━━━ Records for this exercise ━━━

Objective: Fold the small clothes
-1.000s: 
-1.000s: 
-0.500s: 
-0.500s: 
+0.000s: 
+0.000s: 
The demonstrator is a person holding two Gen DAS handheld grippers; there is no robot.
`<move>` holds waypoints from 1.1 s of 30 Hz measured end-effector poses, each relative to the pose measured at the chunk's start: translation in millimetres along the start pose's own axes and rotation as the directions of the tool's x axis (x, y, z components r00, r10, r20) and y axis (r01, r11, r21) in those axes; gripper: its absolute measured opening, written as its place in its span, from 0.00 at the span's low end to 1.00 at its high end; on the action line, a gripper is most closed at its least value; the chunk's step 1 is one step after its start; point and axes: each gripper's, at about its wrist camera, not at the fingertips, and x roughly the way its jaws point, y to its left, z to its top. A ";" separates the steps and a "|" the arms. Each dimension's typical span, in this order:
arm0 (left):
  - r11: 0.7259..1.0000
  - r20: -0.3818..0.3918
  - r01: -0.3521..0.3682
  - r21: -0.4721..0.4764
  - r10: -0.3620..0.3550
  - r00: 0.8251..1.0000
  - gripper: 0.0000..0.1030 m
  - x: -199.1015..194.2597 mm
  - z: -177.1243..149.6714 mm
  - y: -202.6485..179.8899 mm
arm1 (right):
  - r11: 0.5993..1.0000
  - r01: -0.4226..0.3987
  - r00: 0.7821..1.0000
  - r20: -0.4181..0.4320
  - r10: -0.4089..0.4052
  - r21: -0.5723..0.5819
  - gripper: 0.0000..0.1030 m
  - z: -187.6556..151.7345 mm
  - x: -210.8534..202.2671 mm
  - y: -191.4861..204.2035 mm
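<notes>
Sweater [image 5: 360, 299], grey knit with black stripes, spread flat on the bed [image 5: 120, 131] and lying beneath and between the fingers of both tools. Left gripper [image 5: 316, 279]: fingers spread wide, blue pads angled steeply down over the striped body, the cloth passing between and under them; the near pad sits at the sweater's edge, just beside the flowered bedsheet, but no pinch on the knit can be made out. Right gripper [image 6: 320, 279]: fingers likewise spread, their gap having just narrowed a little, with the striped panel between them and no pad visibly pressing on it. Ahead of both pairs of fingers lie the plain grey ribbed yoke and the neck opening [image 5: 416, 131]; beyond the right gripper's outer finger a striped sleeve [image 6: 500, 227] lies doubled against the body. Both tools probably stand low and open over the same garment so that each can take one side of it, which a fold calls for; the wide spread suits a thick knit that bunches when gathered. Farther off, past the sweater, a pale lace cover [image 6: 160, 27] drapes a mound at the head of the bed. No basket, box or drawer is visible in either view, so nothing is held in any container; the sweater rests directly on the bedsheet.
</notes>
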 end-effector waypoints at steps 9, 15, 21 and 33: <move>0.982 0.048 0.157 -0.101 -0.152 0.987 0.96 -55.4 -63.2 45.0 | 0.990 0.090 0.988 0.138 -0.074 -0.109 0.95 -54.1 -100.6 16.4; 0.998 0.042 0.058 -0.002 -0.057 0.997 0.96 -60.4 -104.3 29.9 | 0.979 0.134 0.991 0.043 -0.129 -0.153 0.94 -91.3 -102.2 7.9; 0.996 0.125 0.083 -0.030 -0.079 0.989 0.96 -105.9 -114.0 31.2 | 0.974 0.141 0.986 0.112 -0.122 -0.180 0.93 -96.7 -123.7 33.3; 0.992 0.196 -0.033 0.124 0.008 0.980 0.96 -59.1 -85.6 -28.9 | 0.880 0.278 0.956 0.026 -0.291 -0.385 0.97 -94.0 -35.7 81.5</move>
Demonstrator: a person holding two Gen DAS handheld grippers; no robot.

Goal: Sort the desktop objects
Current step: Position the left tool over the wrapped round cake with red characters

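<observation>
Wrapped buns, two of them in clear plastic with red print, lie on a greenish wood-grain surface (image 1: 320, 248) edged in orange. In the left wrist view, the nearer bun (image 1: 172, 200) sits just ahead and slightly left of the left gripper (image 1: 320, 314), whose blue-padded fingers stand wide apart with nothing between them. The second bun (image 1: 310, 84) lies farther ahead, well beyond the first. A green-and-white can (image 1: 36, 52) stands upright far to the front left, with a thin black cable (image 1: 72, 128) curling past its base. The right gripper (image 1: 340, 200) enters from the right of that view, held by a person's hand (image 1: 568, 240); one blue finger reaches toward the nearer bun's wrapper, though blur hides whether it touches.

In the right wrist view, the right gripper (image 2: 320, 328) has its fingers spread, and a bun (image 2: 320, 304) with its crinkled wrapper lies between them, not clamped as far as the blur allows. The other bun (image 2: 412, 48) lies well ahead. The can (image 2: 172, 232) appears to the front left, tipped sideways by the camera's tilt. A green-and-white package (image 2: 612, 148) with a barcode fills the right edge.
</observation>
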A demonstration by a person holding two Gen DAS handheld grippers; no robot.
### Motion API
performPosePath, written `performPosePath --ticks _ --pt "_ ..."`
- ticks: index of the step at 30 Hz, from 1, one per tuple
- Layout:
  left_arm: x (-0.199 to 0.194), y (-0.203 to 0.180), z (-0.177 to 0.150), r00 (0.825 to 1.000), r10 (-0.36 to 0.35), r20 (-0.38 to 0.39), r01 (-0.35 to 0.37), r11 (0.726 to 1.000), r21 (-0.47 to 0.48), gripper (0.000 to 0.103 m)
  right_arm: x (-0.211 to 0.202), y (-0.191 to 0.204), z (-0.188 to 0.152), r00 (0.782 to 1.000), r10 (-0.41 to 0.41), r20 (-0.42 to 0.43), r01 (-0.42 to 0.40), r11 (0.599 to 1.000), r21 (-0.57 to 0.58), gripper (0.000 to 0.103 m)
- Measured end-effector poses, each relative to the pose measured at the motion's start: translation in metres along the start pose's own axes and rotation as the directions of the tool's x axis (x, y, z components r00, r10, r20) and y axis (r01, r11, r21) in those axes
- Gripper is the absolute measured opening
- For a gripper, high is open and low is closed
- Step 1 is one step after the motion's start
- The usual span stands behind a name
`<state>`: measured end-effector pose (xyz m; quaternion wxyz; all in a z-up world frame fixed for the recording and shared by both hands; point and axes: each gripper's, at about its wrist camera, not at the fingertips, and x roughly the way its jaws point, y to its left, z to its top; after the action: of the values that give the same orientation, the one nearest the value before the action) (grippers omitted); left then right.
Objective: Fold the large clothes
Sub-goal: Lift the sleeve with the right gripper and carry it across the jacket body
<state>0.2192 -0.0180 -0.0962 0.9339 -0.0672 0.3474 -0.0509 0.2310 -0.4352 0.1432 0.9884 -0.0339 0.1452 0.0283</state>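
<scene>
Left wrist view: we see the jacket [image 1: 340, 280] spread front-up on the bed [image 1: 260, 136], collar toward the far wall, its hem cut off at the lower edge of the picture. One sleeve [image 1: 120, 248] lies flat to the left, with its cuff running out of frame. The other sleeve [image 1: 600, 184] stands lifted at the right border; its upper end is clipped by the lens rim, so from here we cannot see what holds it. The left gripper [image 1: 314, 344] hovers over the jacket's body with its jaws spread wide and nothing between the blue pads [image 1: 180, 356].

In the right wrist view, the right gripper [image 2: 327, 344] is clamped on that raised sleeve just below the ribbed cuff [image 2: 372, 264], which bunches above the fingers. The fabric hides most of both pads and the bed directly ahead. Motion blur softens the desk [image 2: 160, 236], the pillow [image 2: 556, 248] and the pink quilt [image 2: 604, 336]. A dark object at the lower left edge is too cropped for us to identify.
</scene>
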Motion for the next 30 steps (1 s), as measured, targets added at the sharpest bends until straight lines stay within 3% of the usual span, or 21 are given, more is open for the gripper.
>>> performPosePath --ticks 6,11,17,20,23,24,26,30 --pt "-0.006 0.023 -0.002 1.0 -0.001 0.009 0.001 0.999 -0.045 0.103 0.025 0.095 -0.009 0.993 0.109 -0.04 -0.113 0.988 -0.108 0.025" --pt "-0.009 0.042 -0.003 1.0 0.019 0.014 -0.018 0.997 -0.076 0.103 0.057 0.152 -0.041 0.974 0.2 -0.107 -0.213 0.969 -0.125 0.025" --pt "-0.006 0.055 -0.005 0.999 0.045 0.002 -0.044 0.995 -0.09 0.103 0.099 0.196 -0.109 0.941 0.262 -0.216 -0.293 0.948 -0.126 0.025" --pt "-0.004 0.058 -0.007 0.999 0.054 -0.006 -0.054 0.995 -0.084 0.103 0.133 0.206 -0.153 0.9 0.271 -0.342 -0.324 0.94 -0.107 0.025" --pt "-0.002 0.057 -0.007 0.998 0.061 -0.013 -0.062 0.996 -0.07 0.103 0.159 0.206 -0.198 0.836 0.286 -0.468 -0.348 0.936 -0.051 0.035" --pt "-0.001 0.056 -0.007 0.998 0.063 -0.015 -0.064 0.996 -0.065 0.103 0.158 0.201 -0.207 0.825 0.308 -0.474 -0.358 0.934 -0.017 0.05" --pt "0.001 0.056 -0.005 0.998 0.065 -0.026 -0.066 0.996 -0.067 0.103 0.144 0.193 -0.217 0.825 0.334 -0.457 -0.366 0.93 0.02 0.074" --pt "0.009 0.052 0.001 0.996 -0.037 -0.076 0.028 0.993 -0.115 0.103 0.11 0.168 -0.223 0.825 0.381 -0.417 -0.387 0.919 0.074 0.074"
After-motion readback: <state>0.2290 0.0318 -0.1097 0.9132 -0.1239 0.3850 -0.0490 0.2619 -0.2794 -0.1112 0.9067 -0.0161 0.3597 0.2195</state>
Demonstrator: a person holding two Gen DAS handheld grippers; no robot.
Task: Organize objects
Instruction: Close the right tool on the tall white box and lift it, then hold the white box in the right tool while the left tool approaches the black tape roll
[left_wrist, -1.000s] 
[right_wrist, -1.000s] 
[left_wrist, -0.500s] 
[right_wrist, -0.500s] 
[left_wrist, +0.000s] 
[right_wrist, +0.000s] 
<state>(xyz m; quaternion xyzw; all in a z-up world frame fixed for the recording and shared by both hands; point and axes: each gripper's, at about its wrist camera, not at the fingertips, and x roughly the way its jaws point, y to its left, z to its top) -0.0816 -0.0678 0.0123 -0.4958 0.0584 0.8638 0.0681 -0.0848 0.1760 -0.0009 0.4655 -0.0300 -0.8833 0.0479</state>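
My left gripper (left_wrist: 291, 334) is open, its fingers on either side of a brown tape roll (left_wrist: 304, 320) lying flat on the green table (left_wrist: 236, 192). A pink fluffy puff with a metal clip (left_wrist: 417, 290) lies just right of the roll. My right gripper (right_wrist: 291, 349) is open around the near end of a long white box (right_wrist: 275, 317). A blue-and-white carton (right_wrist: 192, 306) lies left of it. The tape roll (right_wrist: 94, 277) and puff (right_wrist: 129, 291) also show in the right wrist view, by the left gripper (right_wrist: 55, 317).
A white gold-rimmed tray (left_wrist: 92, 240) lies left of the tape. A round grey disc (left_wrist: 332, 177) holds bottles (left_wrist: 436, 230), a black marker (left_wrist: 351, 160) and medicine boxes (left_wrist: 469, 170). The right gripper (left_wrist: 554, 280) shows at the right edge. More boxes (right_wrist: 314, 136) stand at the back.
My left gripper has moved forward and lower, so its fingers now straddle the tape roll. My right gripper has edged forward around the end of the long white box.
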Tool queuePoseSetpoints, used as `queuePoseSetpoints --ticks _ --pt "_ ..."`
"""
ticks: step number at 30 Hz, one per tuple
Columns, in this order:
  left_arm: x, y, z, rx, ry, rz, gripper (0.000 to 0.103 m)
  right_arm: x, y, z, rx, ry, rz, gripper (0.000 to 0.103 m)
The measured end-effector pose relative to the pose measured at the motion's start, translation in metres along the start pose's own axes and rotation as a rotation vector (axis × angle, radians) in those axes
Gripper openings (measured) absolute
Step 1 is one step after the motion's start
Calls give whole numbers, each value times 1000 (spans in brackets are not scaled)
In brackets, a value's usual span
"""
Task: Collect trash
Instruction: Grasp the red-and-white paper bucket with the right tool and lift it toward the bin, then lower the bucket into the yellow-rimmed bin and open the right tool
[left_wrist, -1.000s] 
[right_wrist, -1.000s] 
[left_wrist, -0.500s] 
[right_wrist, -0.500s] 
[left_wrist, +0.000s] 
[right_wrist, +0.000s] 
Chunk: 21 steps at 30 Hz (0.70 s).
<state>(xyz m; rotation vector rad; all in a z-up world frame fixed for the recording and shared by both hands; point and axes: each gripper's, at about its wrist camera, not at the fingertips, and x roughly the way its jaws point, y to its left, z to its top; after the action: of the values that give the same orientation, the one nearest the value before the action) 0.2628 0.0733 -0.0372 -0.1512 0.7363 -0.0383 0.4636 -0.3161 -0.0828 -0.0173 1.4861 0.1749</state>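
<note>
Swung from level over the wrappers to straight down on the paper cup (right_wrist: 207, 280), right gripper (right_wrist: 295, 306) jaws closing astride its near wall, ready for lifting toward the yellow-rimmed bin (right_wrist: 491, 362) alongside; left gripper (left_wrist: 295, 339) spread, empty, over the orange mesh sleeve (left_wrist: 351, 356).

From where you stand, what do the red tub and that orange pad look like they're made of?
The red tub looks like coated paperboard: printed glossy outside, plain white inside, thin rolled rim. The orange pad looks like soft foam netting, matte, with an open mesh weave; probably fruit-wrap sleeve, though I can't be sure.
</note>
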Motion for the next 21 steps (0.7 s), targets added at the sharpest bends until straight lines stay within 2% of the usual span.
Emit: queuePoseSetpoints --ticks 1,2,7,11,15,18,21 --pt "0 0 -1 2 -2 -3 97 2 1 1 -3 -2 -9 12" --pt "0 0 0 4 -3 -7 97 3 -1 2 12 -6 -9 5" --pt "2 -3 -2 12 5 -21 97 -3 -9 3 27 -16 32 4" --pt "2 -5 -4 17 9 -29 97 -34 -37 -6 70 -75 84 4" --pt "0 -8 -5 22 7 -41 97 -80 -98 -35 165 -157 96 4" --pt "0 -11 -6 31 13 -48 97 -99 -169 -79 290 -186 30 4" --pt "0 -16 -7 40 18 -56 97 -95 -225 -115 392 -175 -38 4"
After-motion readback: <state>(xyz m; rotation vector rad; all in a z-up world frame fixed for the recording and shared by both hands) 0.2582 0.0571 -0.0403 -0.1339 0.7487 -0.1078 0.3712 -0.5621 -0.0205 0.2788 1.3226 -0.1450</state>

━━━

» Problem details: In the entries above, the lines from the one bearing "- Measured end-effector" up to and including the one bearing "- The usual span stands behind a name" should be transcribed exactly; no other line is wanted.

» Written answer:
- Measured end-effector poses, each relative to the pose measured at the motion's start: translation in metres along the start pose's own axes and rotation as the directions of the tool's x axis (x, y, z components r00, r10, r20) and y axis (r01, r11, r21) in those axes
- Gripper is the absolute measured opening
- For a gripper, high is open and low is closed
- Step 1 is one step after the motion's start
- The usual span stands behind a name

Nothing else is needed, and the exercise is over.